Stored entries
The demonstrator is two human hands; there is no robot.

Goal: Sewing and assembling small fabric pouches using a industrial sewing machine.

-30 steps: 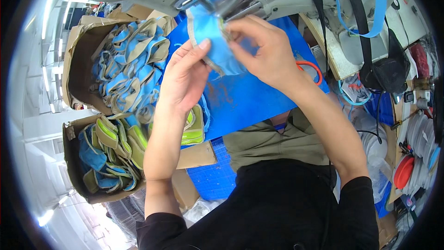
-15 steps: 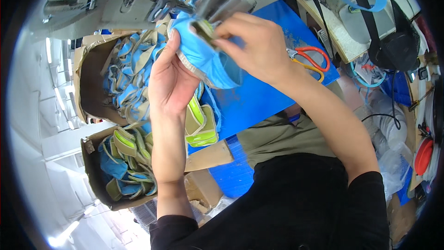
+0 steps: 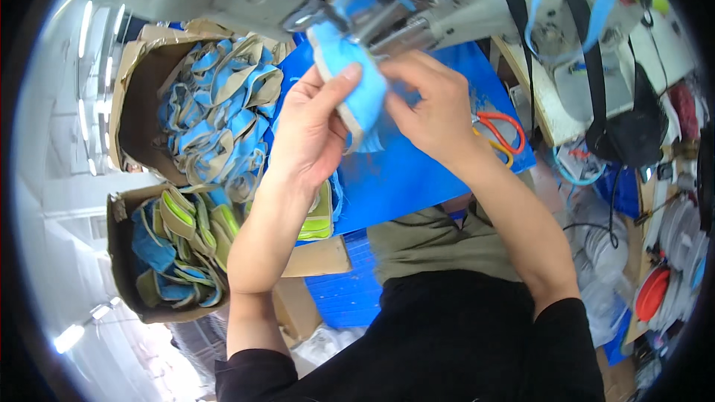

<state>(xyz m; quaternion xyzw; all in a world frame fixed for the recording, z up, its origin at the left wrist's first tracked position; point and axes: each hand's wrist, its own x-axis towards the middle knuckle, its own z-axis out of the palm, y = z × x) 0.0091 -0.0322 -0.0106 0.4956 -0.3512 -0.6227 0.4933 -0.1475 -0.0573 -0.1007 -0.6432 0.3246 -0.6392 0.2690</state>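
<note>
Left hand [image 3: 309, 130] grips a blue fabric piece [image 3: 365, 97] with beige edging, thumb flat on top, fingers behind. Right hand [image 3: 432, 108] is at the piece's right edge, fingers bent; whether they pinch the cloth or only touch it, I cannot tell. The piece is in the air above the blue tabletop [image 3: 402, 186], its upper end right by the metal fitting [image 3: 316, 18] of a grey sewing machine [image 3: 477, 18]; contact there is unclear. Main worry, as I judge it: if that end is caught on the fitting, a hard pull could pucker the cloth or skew the edging. The lower end looks frayed, so loose threads might snag. Fingertips so near the metal could get nipped or scraped should the machine run or a grip slip. Red-and-orange-handled scissors [image 3: 514, 126] lie near the right forearm; a careless elbow swing might knock them. Left of the arms, a cardboard box [image 3: 138, 123] is heaped with blue-and-beige strips [image 3: 216, 123]; a dropped piece could get lost among them.
</note>
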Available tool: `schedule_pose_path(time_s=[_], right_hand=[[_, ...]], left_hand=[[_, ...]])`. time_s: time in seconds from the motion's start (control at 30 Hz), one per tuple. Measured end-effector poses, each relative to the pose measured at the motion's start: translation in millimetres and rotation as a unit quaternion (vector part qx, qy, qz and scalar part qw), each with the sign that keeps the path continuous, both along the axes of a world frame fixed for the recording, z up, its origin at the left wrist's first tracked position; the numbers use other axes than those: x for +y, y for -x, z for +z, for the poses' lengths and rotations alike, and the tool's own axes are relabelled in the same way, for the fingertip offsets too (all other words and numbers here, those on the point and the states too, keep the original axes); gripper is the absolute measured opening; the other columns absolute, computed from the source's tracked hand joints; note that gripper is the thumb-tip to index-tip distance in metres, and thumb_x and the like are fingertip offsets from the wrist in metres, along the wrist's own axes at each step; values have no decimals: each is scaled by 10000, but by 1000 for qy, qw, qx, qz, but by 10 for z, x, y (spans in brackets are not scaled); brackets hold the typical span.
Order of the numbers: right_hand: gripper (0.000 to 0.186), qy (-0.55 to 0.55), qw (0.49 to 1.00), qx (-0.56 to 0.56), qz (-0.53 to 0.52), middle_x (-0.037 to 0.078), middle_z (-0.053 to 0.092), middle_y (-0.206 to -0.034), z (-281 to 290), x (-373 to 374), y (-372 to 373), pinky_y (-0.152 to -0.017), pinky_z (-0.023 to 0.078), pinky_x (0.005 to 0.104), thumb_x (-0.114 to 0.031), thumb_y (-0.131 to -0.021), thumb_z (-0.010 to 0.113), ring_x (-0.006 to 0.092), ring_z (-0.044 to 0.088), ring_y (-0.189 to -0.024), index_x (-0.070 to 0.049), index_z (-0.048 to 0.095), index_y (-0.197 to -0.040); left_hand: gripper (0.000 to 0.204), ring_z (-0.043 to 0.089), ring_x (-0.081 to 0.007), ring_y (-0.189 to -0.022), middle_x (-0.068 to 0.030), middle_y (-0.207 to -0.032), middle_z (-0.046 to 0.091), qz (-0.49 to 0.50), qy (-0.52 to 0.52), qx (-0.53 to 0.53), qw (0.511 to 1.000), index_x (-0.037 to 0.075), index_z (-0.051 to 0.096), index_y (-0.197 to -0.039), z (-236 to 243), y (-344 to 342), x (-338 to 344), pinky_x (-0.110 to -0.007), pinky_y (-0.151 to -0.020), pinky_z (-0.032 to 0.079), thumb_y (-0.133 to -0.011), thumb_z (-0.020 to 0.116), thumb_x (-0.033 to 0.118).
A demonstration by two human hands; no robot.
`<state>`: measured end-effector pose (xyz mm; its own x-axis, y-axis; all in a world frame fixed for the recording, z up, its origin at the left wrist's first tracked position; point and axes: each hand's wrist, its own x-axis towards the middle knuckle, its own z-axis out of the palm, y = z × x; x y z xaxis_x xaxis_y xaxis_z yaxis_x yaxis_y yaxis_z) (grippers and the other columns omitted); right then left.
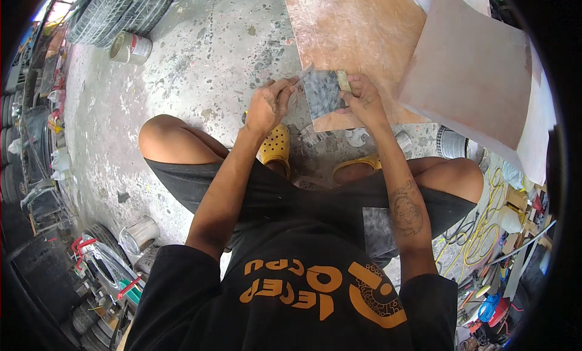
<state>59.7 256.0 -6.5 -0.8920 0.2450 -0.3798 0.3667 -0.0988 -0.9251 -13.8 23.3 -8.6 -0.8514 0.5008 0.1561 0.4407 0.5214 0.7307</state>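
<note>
My right hand [366,100] is closed around a small pale yellow block [344,81]. Against the block is a dark grey sheet, seemingly sandpaper [324,94], streaked with whitish dust. To its left, the fingertips of my left hand [271,103] pinch a thin grey strip [305,73] near the sheet's upper left corner. Whether strip and sheet are joined I cannot tell. Both hands are over the near edge of a brown wooden board [357,32]. A second dusty dark sheet [379,231] lies on my right thigh.
A curved pale panel [470,72] overlaps the board at right. Tires [121,14] and a paint can [130,48] stand far left, with another can [139,234] nearer. Yellow cords [479,229] and tools crowd the right. My yellow clogs [276,146] are below the hands.
</note>
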Motion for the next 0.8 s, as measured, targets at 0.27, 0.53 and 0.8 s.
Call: schedule_pose_path(time_s=[0.27,0.53,0.8], right_hand=[[343,166,981,11,-99,104,571,-1094,133,13,-74,-891,622,475,54,-915,582,200,630,-997,3,467,-1235],[343,167,981,30,-89,158,498,-1116,-89,-58,-61,-881,633,484,62,-898,604,258,608,-1021,44,391,-1167],[360,164,980,32,-106,142,556,-1118,-49,-14,-65,-898,624,463,51,-911,594,238,637,-1021,31,434,-1233]], left_hand=[[206,616,-212,-704,-171,-864,681,89,-128,-75,985,36,687,-1160,165,-127,-11,-345,-643,490,-974,608,79],[234,648,-337,-716,-223,-920,674,-16,22,-85,996,26,659,-1194,192,-471,57,-392,-668,506,-973,583,38],[225,642,-278,-627,-185,-764,666,51,-52,-48,996,15,621,-1200,180,-390,30,-380,-590,498,-1011,555,117]])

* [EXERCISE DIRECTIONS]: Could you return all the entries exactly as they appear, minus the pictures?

* [RESPONSE TO THE EXERCISE]:
The demonstrator is two human hands; there is no robot.

Goal: Sewing and assembling small fabric pouches using a industrial sewing machine.

-30 steps: 
-15 steps: 
+0 steps: 

<state>(xyz m; quaternion xyzw; all in a world frame fixed for the recording, z up, its origin at the left wrist's first tracked position; point and axes: each hand's wrist, its own x-axis towards the middle knuckle, its own z-axis out of the palm, y = z × x) 0.0091 -0.0322 -0.0106 0.4956 -0.3512 -0.6227 0.4933 -0.1475 -0.0573 -0.1007 -0.6432 0.3246 -0.6392 0.2690</state>
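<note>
Left hand [image 3: 309, 130] grips a blue fabric piece [image 3: 365, 97] with beige edging, thumb flat on top, fingers behind. Right hand [image 3: 432, 108] is at the piece's right edge, fingers bent; whether they pinch the cloth or only touch it, I cannot tell. The piece is in the air above the blue tabletop [image 3: 402, 186], its upper end right by the metal fitting [image 3: 316, 18] of a grey sewing machine [image 3: 477, 18]; contact there is unclear. Main worry, as I judge it: if that end is caught on the fitting, a hard pull could pucker the cloth or skew the edging. The lower end looks frayed, so loose threads might snag. Fingertips so near the metal could get nipped or scraped should the machine run or a grip slip. Red-and-orange-handled scissors [image 3: 514, 126] lie near the right forearm; a careless elbow swing might knock them. Left of the arms, a cardboard box [image 3: 138, 123] is heaped with blue-and-beige strips [image 3: 216, 123]; a dropped piece could get lost among them.
</note>
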Available tool: `schedule_pose_path(time_s=[_], right_hand=[[_, ...]], left_hand=[[_, ...]])`. time_s: time in seconds from the motion's start (control at 30 Hz), one per tuple. Measured end-effector poses, each relative to the pose measured at the motion's start: translation in millimetres and rotation as a unit quaternion (vector part qx, qy, qz and scalar part qw), each with the sign that keeps the path continuous, both along the axes of a world frame fixed for the recording, z up, its origin at the left wrist's first tracked position; the numbers use other axes than those: x for +y, y for -x, z for +z, for the poses' lengths and rotations alike, and the tool's own axes are relabelled in the same way, for the fingertip offsets too (all other words and numbers here, those on the point and the states too, keep the original axes); gripper is the absolute measured opening; the other columns absolute, computed from the source's tracked hand joints; note that gripper is the thumb-tip to index-tip distance in metres, and thumb_x and the like are fingertip offsets from the wrist in metres, along the wrist's own axes at each step; values have no decimals: each is scaled by 10000, but by 1000 for qy, qw, qx, qz, but by 10 for z, x, y (spans in brackets are not scaled); brackets hold the typical span.
Order of the numbers: right_hand: gripper (0.000 to 0.186), qy (-0.55 to 0.55), qw (0.49 to 1.00), qx (-0.56 to 0.56), qz (-0.53 to 0.52), middle_x (-0.037 to 0.078), middle_z (-0.053 to 0.092), middle_y (-0.206 to -0.034), z (-281 to 290), x (-373 to 374), y (-372 to 373), pinky_y (-0.152 to -0.017), pinky_z (-0.023 to 0.078), pinky_x (0.005 to 0.104), thumb_x (-0.114 to 0.031), thumb_y (-0.131 to -0.021), thumb_z (-0.010 to 0.113), ring_x (-0.006 to 0.092), ring_z (-0.044 to 0.088), ring_y (-0.189 to -0.024), index_x (-0.070 to 0.049), index_z (-0.048 to 0.095), index_y (-0.197 to -0.040); left_hand: gripper (0.000 to 0.204), ring_z (-0.043 to 0.089), ring_x (-0.081 to 0.007), ring_y (-0.189 to -0.022), middle_x (-0.068 to 0.030), middle_y (-0.207 to -0.032), middle_z (-0.046 to 0.091), qz (-0.49 to 0.50), qy (-0.52 to 0.52), qx (-0.53 to 0.53), qw (0.511 to 1.000), index_x (-0.037 to 0.075), index_z (-0.051 to 0.096), index_y (-0.197 to -0.039), z (-236 to 243), y (-344 to 342), x (-338 to 344), pinky_x (-0.110 to -0.007), pinky_y (-0.151 to -0.020), pinky_z (-0.032 to 0.079), thumb_y (-0.133 to -0.011), thumb_z (-0.020 to 0.116), thumb_x (-0.033 to 0.118).
A demonstration by two human hands; no robot.
`<state>`: measured end-effector pose (xyz mm; its own x-axis, y-axis; all in a world frame fixed for the recording, z up, its origin at the left wrist's first tracked position; point and axes: each hand's wrist, its own x-axis towards the middle knuckle, its own z-axis out of the palm, y = z × x; x y z xaxis_x xaxis_y xaxis_z yaxis_x yaxis_y yaxis_z) (grippers and the other columns omitted); right then left.
<state>59.7 256.0 -6.5 -0.8920 0.2450 -0.3798 0.3667 -0.0988 -0.9251 -13.8 23.3 -8.6 -0.8514 0.5008 0.1561 0.4407 0.5214 0.7307</state>
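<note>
My right hand [366,100] is closed around a small pale yellow block [344,81]. Against the block is a dark grey sheet, seemingly sandpaper [324,94], streaked with whitish dust. To its left, the fingertips of my left hand [271,103] pinch a thin grey strip [305,73] near the sheet's upper left corner. Whether strip and sheet are joined I cannot tell. Both hands are over the near edge of a brown wooden board [357,32]. A second dusty dark sheet [379,231] lies on my right thigh.
A curved pale panel [470,72] overlaps the board at right. Tires [121,14] and a paint can [130,48] stand far left, with another can [139,234] nearer. Yellow cords [479,229] and tools crowd the right. My yellow clogs [276,146] are below the hands.
</note>
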Motion for the next 0.8 s, as measured, targets at 0.27, 0.53 and 0.8 s.
Call: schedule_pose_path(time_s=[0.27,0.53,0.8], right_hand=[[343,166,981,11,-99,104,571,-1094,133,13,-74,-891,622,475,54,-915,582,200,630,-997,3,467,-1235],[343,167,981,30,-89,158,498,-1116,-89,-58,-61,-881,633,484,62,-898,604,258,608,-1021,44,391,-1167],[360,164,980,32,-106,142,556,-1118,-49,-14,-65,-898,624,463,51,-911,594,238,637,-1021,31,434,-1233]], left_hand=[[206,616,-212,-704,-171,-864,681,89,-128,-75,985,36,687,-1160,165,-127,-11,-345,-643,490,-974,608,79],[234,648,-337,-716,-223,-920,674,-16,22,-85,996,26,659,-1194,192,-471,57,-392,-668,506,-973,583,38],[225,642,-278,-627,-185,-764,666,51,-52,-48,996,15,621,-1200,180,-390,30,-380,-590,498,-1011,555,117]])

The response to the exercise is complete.